Assignment: Set down the data that follows again, exactly as written.

Provided data:
-- -- --

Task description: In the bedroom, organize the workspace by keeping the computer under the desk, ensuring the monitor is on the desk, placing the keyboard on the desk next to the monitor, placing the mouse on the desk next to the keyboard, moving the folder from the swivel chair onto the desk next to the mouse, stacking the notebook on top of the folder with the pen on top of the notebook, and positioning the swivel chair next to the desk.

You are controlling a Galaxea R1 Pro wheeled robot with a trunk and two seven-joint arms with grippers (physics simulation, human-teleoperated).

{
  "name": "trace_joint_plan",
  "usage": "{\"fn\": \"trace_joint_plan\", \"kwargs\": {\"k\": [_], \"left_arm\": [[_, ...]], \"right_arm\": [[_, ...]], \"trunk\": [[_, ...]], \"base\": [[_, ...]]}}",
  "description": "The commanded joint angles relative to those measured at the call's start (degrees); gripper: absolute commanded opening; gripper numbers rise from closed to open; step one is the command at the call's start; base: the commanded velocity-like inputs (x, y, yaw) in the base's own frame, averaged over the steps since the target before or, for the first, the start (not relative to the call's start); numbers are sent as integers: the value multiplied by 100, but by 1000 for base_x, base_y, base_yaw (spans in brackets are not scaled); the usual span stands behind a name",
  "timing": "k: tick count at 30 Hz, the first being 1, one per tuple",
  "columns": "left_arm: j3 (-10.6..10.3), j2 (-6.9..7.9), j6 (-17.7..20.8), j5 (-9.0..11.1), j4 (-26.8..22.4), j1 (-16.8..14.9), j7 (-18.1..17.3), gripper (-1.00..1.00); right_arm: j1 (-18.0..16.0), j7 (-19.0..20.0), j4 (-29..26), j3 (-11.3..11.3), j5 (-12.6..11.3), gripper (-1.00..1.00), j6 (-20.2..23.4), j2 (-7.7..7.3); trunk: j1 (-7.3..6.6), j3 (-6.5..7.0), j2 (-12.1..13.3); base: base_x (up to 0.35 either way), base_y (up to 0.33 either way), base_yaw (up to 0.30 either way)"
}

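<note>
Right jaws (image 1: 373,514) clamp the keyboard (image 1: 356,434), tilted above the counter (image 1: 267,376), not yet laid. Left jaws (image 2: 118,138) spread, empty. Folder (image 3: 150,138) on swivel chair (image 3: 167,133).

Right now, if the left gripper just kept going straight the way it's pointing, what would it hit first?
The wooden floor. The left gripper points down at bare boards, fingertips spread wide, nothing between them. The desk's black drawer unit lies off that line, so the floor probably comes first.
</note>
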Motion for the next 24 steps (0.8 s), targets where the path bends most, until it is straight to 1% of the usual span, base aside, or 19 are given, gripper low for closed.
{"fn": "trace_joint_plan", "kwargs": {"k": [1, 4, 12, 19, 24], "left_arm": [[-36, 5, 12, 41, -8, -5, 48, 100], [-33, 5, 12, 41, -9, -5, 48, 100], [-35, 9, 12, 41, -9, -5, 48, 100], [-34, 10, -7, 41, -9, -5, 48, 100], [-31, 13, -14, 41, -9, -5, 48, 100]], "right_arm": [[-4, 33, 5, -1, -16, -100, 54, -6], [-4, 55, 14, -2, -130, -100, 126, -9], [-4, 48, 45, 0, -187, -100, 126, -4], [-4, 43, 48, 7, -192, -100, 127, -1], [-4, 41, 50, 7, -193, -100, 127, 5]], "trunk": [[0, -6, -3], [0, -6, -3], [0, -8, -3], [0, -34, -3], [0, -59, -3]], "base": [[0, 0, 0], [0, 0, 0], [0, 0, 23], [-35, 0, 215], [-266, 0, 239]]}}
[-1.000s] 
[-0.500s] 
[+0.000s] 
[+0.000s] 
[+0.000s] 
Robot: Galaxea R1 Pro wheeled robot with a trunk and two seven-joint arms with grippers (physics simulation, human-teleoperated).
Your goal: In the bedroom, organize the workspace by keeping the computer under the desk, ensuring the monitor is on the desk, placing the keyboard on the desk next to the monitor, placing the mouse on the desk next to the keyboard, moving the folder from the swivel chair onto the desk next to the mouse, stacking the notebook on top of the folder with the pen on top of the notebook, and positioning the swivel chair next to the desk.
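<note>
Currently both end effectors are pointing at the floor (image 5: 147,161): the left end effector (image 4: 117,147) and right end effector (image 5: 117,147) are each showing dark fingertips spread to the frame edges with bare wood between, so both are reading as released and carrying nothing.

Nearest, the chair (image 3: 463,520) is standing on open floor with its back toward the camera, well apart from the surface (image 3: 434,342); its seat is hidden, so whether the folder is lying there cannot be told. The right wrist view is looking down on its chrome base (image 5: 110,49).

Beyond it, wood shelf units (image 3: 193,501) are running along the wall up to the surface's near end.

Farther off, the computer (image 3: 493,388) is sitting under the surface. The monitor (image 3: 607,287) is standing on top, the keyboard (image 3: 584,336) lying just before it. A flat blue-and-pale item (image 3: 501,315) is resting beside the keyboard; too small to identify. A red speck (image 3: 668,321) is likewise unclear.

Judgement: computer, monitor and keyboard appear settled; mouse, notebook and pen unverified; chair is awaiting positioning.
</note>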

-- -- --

Task output:
Task description: In the bedroom, organize the workspace by keeping the computer under the desk, ensuring the monitor is on the desk, placing the keyboard on the desk next to the monitor, placing the mouse on the desk next to the keyboard, moving the folder from the swivel chair onto the desk next to the mouse, stacking the notebook on top of the folder with the pen on top of the notebook, and positioning the swivel chair next to the desk.

You are controlling a Galaxea R1 Pro wheeled robot with a trunk and two seven-joint arms with grippers (physics simulation, human-teleoperated).

{
  "name": "trace_joint_plan",
  "usage": "{\"fn\": \"trace_joint_plan\", \"kwargs\": {\"k\": [_], \"left_arm\": [[_, ...]], \"right_arm\": [[_, ...]], \"trunk\": [[_, ...]], \"base\": [[_, ...]]}}",
  "description": "The commanded joint angles relative to those measured at the call's start (degrees); gripper: absolute commanded opening; gripper numbers rise from closed to open; step one is the command at the call's start; base: the commanded velocity-like inputs (x, y, yaw) in the base's own frame, averaged over the steps since the target before or, for the first, the start (not relative to the call's start); numbers are sent as integers: the value multiplied by 100, but by 1000 for base_x, base_y, base_yaw (spans in brackets are not scaled); the usual span stands behind a name",
  "timing": "k: tick count at 30 Hz, the first being 1, one per tuple",
  "columns": "left_arm: j3 (-10.6..10.3), j2 (-6.9..7.9), j6 (-17.7..20.8), j5 (-9.0..11.1), j4 (-26.8..22.4), j1 (-16.8..14.9), j7 (-18.1..17.3), gripper (-1.00..1.00); right_arm: j1 (-18.0..16.0), j7 (-19.0..20.0), j4 (-29..26), j3 (-11.3..11.3), j5 (-12.6..11.3), gripper (-1.00..1.00), j6 (-20.2..23.4), j2 (-7.7..7.3); trunk: j1 (-7.3..6.6), j3 (-6.5..7.0), j2 (-12.1..13.3); base: base_x (up to 0.35 either way), base_y (up to 0.33 either way), base_yaw (up to 0.30 either way)"
}

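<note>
Right jaws (image 1: 373,514) clamp the keyboard (image 1: 356,434), tilted above the counter (image 1: 267,376), not yet laid. Left jaws (image 2: 118,138) spread, empty. Folder (image 3: 150,138) on swivel chair (image 3: 167,133).

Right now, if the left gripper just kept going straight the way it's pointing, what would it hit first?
The wooden floor. The left gripper points down at bare boards, fingertips spread wide, nothing between them. The desk's black drawer unit lies off that line, so the floor probably comes first.
</note>
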Motion for the next 24 steps (0.8 s), targets where the path bends most, until it is straight to 1% of the usual span, base aside, or 19 are given, gripper low for closed.
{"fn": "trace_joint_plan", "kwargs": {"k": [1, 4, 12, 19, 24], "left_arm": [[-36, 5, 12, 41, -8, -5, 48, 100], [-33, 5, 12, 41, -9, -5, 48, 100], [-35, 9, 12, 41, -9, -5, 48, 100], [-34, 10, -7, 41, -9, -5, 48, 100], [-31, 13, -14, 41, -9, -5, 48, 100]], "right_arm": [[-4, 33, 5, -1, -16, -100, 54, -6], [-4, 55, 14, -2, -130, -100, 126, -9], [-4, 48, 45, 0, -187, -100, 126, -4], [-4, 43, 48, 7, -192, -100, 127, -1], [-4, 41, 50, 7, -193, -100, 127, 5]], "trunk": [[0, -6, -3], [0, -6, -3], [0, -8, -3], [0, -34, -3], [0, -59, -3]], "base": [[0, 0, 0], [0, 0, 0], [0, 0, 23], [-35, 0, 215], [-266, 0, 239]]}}
[-1.000s] 
[-0.500s] 
[+0.000s] 
[+0.000s] 
[+0.000s] 
Robot: Galaxea R1 Pro wheeled robot with a trunk and two seven-joint arms with grippers (physics simulation, human-teleoperated).
Your goal: In the bedroom, organize the workspace by keeping the computer under the desk, ensuring the monitor is on the desk, placing the keyboard on the desk next to the monitor, placing the mouse on the desk next to the keyboard, moving the folder from the swivel chair onto the desk next to the mouse, stacking the notebook on top of the folder with the pen on top of the notebook, and positioning the swivel chair next to the desk.
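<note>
Currently both end effectors are pointing at the floor (image 5: 147,161): the left end effector (image 4: 117,147) and right end effector (image 5: 117,147) are each showing dark fingertips spread to the frame edges with bare wood between, so both are reading as released and carrying nothing.

Nearest, the chair (image 3: 463,520) is standing on open floor with its back toward the camera, well apart from the surface (image 3: 434,342); its seat is hidden, so whether the folder is lying there cannot be told. The right wrist view is looking down on its chrome base (image 5: 110,49).

Beyond it, wood shelf units (image 3: 193,501) are running along the wall up to the surface's near end.

Farther off, the computer (image 3: 493,388) is sitting under the surface. The monitor (image 3: 607,287) is standing on top, the keyboard (image 3: 584,336) lying just before it. A flat blue-and-pale item (image 3: 501,315) is resting beside the keyboard; too small to identify. A red speck (image 3: 668,321) is likewise unclear.

Judgement: computer, monitor and keyboard appear settled; mouse, notebook and pen unverified; chair is awaiting positioning.
</note>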

No other output is needed; the exercise is complete.